After finding the line containing "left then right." below, please output that line and each following one through the line containing "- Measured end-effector", exactly as written.

(Records excerpted from a collection)
####

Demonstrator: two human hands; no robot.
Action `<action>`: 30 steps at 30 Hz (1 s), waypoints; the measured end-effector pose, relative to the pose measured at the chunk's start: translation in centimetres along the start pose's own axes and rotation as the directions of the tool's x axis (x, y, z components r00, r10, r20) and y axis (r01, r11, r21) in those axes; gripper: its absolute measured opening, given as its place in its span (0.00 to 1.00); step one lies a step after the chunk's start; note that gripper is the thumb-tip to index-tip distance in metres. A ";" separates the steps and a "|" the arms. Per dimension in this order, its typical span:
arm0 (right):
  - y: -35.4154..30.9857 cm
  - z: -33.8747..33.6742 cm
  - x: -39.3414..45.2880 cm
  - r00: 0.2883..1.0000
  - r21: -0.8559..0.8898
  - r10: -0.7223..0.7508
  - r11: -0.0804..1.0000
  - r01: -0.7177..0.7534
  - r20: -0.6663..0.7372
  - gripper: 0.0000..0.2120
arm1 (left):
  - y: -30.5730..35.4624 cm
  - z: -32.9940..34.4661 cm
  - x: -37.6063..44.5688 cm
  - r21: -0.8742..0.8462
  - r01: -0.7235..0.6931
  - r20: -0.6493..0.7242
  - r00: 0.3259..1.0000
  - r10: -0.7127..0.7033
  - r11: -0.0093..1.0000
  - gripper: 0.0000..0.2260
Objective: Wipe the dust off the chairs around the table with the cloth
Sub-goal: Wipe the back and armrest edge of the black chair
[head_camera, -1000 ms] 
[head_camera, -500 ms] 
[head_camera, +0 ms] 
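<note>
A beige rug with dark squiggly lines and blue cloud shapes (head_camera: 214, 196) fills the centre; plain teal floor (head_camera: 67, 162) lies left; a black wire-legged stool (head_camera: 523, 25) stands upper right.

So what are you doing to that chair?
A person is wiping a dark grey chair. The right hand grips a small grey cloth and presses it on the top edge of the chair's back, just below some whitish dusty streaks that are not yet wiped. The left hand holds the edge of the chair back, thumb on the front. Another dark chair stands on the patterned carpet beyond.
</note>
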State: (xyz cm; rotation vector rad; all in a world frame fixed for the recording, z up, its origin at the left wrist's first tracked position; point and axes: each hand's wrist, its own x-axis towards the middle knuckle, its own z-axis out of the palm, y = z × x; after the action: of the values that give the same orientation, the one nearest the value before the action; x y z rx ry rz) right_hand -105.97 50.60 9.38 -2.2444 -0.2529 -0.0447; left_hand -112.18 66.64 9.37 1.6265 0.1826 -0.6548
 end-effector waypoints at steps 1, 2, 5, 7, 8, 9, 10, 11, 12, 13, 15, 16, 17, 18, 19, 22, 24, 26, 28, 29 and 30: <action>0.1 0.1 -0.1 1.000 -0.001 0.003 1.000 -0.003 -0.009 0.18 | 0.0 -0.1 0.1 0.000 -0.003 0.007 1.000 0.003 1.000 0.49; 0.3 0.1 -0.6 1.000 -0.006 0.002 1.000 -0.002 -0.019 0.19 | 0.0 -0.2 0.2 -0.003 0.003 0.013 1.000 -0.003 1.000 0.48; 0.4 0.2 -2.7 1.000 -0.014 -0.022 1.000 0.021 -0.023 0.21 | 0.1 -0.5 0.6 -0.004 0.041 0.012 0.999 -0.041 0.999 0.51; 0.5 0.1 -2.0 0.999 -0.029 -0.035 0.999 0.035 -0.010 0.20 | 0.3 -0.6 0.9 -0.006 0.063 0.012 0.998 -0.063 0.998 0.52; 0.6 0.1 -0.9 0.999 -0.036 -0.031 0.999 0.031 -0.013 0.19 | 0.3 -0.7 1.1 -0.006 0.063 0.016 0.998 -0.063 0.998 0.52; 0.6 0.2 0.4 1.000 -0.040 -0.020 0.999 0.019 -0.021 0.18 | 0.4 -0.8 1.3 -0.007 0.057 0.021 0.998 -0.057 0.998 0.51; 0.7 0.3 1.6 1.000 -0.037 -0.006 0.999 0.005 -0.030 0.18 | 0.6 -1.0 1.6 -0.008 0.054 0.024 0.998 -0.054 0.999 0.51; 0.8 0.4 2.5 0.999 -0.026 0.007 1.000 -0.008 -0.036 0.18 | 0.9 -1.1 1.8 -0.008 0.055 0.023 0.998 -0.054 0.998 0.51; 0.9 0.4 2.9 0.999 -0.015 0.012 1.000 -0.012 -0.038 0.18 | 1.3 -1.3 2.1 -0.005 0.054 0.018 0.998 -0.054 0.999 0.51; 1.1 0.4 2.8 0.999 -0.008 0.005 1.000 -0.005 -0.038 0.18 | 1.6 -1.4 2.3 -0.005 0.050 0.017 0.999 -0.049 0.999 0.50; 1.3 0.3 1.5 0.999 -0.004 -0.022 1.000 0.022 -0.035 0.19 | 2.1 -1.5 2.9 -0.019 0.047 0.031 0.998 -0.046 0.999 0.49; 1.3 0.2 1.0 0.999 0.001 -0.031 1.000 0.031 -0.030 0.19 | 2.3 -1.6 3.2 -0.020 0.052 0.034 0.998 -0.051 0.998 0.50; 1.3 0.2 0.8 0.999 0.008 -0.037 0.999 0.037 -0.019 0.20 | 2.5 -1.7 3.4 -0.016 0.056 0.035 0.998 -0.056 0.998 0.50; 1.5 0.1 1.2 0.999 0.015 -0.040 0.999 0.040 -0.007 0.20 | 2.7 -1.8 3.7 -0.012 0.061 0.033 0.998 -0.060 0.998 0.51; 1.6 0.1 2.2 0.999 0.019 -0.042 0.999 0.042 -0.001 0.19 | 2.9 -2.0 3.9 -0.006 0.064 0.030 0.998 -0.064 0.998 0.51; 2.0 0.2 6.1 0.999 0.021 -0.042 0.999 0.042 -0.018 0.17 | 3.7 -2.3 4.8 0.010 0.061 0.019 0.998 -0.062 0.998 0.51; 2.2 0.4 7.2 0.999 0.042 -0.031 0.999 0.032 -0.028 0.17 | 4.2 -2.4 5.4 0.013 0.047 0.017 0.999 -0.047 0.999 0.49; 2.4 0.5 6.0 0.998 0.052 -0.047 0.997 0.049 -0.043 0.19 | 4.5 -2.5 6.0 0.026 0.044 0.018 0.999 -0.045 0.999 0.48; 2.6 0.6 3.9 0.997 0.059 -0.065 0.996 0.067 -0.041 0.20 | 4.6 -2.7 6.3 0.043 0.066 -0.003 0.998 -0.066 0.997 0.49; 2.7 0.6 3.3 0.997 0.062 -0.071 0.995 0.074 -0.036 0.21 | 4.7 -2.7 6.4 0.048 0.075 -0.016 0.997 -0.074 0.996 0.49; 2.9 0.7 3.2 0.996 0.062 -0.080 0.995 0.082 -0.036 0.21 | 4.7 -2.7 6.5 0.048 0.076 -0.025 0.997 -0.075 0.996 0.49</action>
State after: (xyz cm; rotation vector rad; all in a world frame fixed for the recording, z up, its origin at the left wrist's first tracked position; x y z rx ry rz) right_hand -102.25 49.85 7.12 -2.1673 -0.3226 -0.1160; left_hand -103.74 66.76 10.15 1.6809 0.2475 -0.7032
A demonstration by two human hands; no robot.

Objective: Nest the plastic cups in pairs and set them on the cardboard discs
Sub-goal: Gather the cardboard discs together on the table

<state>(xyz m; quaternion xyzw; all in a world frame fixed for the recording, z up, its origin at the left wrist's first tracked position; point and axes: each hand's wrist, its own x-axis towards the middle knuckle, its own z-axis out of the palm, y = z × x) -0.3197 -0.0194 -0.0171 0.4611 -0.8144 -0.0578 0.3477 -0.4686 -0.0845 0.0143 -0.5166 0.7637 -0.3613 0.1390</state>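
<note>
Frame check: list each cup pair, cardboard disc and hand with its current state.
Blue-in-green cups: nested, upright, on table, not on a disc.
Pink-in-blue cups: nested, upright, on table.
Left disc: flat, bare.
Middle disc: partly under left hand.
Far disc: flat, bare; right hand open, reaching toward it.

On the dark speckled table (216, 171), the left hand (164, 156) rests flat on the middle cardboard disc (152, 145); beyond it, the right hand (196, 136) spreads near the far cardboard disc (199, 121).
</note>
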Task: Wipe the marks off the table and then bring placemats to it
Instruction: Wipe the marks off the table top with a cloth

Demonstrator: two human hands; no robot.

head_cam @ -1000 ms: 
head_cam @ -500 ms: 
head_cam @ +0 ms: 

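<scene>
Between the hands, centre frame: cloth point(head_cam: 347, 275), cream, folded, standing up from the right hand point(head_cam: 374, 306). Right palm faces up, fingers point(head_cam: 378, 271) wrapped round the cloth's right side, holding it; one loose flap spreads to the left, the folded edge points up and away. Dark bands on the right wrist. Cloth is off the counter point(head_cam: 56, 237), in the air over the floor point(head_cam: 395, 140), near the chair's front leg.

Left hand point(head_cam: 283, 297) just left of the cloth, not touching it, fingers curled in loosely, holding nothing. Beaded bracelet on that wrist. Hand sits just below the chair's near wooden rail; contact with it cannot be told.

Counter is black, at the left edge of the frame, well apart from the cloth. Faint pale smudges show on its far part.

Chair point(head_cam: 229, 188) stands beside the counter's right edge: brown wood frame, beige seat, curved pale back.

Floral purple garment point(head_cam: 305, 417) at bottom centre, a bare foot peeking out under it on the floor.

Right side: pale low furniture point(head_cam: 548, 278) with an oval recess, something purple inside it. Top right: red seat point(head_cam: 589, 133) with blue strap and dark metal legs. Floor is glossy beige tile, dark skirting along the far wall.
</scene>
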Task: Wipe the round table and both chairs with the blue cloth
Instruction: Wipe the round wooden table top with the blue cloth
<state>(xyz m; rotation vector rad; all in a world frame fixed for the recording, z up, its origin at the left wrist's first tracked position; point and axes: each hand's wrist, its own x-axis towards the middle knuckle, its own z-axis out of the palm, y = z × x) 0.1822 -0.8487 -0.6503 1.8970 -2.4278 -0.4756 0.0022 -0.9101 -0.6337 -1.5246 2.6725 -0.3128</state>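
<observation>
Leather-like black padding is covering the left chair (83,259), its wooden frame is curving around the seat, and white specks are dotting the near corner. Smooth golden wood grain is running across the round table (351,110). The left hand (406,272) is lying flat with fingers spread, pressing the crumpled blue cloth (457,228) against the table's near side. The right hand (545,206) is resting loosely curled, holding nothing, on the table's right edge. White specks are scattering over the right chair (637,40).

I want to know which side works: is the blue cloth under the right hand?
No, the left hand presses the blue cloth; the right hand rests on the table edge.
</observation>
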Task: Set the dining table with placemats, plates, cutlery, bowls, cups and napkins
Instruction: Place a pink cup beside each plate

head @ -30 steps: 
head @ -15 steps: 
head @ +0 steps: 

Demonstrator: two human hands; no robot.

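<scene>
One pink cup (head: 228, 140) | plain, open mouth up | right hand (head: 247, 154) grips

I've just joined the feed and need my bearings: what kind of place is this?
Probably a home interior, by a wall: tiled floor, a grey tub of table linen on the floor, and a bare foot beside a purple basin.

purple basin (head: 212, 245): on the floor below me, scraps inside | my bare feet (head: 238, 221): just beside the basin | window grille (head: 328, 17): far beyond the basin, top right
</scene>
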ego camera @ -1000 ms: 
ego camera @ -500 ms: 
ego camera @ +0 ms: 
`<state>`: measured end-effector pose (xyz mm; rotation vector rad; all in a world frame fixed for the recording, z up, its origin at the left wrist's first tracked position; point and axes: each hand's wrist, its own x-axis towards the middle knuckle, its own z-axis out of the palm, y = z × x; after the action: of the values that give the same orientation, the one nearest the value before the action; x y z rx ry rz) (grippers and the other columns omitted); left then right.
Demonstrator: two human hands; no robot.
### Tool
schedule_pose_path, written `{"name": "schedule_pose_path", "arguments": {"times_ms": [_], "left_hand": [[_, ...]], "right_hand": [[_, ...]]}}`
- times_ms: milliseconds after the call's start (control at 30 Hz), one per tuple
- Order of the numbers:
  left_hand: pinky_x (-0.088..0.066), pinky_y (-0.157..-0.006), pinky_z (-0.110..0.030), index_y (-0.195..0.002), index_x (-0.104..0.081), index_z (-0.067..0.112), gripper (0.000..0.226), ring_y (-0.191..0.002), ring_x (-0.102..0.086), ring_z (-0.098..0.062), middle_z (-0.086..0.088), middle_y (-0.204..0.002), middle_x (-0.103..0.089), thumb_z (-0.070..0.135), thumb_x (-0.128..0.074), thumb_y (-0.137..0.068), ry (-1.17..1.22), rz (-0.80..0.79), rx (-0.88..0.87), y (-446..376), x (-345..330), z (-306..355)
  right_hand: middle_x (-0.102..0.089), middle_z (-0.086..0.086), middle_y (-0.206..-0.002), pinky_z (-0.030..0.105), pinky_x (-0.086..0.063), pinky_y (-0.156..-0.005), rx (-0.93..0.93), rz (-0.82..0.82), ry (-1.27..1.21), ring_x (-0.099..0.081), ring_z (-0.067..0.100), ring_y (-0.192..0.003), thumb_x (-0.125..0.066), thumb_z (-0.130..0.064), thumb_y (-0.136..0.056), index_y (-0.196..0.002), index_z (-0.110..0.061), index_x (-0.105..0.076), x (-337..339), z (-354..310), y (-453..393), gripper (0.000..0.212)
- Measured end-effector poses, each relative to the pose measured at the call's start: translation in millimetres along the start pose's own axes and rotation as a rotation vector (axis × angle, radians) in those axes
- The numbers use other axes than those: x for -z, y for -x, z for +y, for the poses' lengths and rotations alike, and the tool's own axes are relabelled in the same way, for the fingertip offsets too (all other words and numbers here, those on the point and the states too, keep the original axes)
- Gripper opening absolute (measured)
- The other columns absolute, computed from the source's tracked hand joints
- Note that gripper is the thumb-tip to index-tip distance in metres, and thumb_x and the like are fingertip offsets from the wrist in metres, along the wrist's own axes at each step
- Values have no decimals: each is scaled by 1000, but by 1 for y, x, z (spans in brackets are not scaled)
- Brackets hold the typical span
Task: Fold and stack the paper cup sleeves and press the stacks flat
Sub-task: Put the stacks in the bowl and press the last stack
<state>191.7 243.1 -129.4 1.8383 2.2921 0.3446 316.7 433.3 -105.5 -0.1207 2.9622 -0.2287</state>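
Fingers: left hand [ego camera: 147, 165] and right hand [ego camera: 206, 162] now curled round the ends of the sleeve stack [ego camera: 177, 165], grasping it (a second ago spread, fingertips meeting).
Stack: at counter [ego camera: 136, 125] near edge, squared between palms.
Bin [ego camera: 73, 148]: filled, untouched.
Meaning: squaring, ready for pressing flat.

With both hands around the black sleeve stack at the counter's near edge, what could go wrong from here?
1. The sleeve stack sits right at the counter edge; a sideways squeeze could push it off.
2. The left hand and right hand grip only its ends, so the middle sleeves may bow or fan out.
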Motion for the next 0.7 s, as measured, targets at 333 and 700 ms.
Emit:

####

EXERCISE RESULT:
`<state>`: measured end-effector pose (xyz mm; rotation vector rad; all in a world frame fixed for the recording, z up, its origin at the left wrist's first tracked position; point and axes: each hand's wrist, its own x-axis towards the middle knuckle, its own z-axis out of the palm, y = z × x; after the action: of the values that give the same orientation, the one nearest the value before the action; x y z rx ry rz) (grippers and the other columns omitted); left then right.
Demonstrator: two human hands; no robot.
### Tool
schedule_pose_path, written `{"name": "schedule_pose_path", "arguments": {"times_ms": [_], "left_hand": [[_, ...]], "right_hand": [[_, ...]]}}`
- times_ms: milliseconds after the call's start (control at 30 Hz), one per tuple
- Order of the numbers:
  left_hand: pinky_x (-0.088..0.066), pinky_y (-0.157..-0.006), pinky_z (-0.110..0.030), index_y (-0.195..0.002), index_x (-0.104..0.081), index_z (-0.067..0.112), gripper (0.000..0.226), ring_y (-0.191..0.002), ring_x (-0.102..0.086), ring_z (-0.098..0.062), middle_z (-0.086..0.088), middle_y (-0.204..0.002), middle_x (-0.103..0.089), thumb_z (-0.070..0.135), thumb_x (-0.128..0.074), thumb_y (-0.137..0.068), ry (-1.17..1.22), rz (-0.80..0.79), rx (-0.88..0.87), y (-446..376), x (-345..330), z (-306..355)
  right_hand: middle_x (-0.102..0.089), middle_z (-0.086..0.086), middle_y (-0.206..-0.002), pinky_z (-0.030..0.105), pinky_x (-0.086..0.063), pinky_y (-0.156..-0.005), rx (-0.93..0.93), rz (-0.82..0.82), ry (-1.27..1.21), ring_x (-0.099..0.081), ring_z (-0.067..0.100), ring_y (-0.192..0.003), thumb_x (-0.125..0.066), thumb_z (-0.130..0.064), thumb_y (-0.136..0.056), index_y (-0.196..0.002), index_z (-0.110..0.061), index_x (-0.105..0.076), x (-337..339), z (-354..310), y (-453..393), gripper (0.000..0.212)
- Measured end-effector poses, each relative to the pose measured at the call's start: translation in millimetres along the start pose's own axes and rotation as a rotation vector (axis × angle, radians) in those axes

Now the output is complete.